### [ACTIVITY]
What should you transcribe? Every line from the top of the records below through the line with "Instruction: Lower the", exactly, and no pictures.

---+---

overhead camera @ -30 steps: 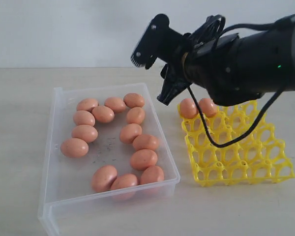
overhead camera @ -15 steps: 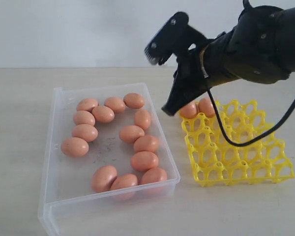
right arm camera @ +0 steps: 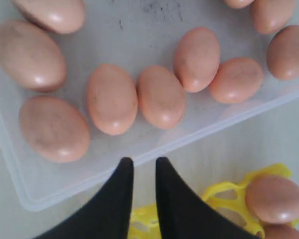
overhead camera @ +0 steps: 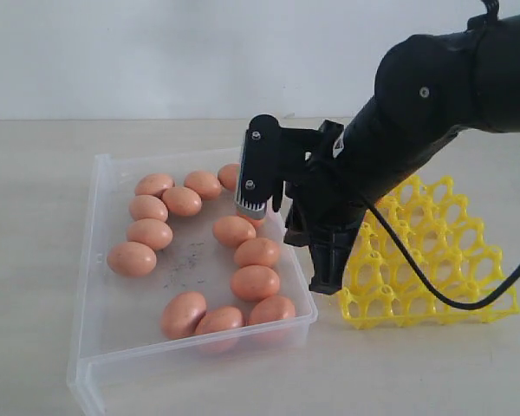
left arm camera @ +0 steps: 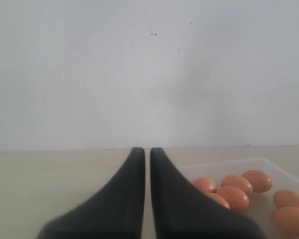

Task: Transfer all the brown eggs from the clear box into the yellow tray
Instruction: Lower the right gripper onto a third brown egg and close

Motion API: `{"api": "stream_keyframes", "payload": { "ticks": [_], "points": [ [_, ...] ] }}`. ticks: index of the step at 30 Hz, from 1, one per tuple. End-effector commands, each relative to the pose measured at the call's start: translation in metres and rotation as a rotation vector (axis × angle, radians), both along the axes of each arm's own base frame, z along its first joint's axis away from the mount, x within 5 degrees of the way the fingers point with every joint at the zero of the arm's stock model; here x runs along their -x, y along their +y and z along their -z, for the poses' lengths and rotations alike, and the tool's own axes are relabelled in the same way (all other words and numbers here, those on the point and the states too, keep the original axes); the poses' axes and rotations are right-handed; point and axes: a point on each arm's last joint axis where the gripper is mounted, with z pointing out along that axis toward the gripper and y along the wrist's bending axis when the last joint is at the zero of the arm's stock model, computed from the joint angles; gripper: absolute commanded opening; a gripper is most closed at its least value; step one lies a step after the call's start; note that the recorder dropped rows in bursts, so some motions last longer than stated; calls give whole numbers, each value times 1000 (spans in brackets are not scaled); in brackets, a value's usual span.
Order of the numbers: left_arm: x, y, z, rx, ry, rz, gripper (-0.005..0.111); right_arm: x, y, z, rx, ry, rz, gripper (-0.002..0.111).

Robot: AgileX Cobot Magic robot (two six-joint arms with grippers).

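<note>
The task is judged to be at an early stage. Two brown eggs (right arm camera: 275, 198) are seen seated in cups of the yellow tray (overhead camera: 433, 277). The tray lies on the table (overhead camera: 35, 217) just beside the clear box (overhead camera: 121, 329), along the long wall on the right arm's side. In the exterior view those two eggs are hidden behind the arm (overhead camera: 433, 95). Only the right wrist view shows them, and one is cut off by the picture's edge. The tray cups that can be seen elsewhere are empty. At least thirteen eggs can be counted inside the box: a group toward the long wall away from the tray, a line along the wall facing the tray, and three against the near end wall. One more may be concealed behind a finger, so the exact count cannot be given. Most of the work is therefore reckoned to be left. The right gripper (right arm camera: 143, 163) is held at the box wall that faces the tray, with its tips above the strip of table just outside that wall. Its jaws are parted by a narrow gap and nothing is gripped between them. The left gripper (left arm camera: 144, 150) is drawn together to a thin slit and is empty. It is kept outside the box, apart from the eggs. An egg along the wall facing the tray would seem the likeliest to be taken next.
</note>
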Motion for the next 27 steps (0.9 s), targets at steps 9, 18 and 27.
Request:
{"api": "stream_keyframes", "payload": {
  "ticks": [9,18,27],
  "points": [
    [0,0,-2,1,-13,-2,4,-11,41,50,21,49,-69,46],
    [0,0,-2,1,-13,-2,4,-27,60,72,106,244,-36,46],
    [0,0,-2,1,-13,-2,4,-35,64,78,57,226,60,0]
  ]
}}
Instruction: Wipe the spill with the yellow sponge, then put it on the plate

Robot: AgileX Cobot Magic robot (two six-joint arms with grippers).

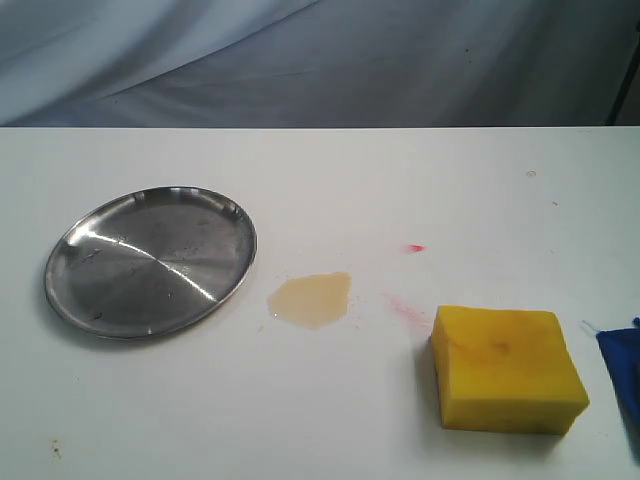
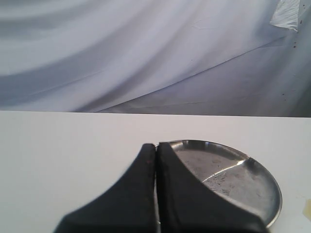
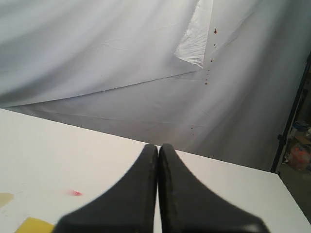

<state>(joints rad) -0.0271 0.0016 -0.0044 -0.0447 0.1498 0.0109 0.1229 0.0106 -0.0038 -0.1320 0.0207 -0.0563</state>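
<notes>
Yellow sponge (image 1: 508,370) lies flat on the white bench (image 1: 350,430), toward the right, with nothing touching it. The spill (image 1: 312,299), a pale tan puddle, sits between it and the steel plate (image 1: 150,262) on the left, nearer the plate's rim. A blue cloth (image 1: 625,372) shows at the right edge. The left end effector (image 2: 156,146) has its jaws pressed together, holding nothing, above the plate's near side. The right end effector (image 3: 158,146) is likewise closed and empty.

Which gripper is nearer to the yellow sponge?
Right. The right gripper sits by the yellow sponge, whose corner shows in its wrist view; the left gripper sits by the steel plate, across the spill.
</notes>
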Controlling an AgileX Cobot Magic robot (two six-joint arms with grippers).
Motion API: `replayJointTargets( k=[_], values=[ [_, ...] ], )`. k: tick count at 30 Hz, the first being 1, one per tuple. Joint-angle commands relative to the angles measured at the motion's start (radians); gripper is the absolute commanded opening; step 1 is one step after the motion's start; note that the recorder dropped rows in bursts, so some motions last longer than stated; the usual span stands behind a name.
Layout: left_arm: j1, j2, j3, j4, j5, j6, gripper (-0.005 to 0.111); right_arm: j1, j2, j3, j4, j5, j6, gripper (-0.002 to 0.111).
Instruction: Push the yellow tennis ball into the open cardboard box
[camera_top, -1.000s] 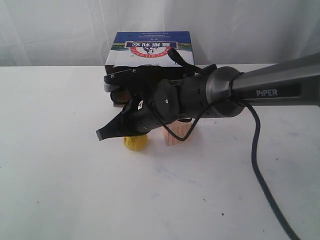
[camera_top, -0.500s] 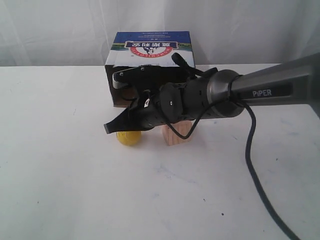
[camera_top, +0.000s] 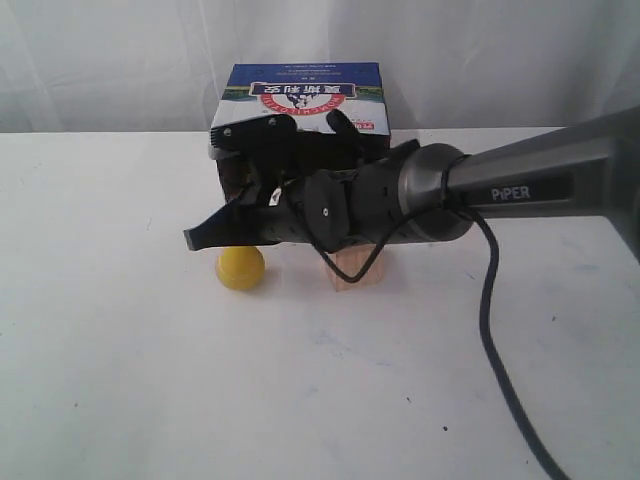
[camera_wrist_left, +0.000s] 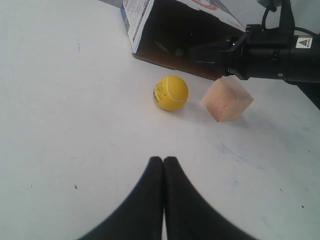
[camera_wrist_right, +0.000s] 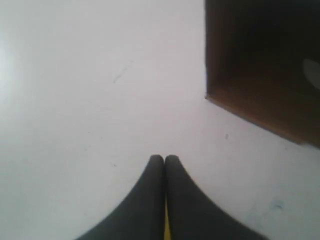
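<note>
Reading the print first: the right arm (camera_top: 520, 185) carries the word "PiPER" in white letters on its grey tube. The open cardboard box (camera_top: 300, 92) has a blue-and-white top with a red-rimmed logo and Chinese characters, which appear upside down in the exterior view. The left wrist view shows small print on the box's side panel and a white sticker (camera_wrist_left: 302, 43) on the right arm, both too small to read. The yellow tennis ball (camera_top: 240, 267) bears a dark printed patch, also illegible.

By count there is one ball, one wooden cube (camera_top: 350, 268), one box and one black cable (camera_top: 488, 310) hanging from the right arm. Only one arm shows in the exterior view.

The ball lies on the white bench (camera_top: 110, 360) in front of the box's dark open mouth, apart from it, with the cube just beside it and not touching. The right gripper (camera_top: 192, 240) reaches across the front of the box, its jaws pressed together, with its tip over the ball. Whether it touches the ball cannot be told. The right wrist view shows the same jaws shut above bare bench near a corner of the box. The left gripper (camera_wrist_left: 163, 161) hangs well back from the ball, its jaws also pressed together and holding nothing.
</note>
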Motion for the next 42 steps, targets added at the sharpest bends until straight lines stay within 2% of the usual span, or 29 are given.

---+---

### [RESPONSE AREA]
overhead camera @ -30 steps: 
overhead camera @ -15 steps: 
right arm camera @ +0 steps: 
overhead camera @ +0 steps: 
left arm camera @ +0 steps: 

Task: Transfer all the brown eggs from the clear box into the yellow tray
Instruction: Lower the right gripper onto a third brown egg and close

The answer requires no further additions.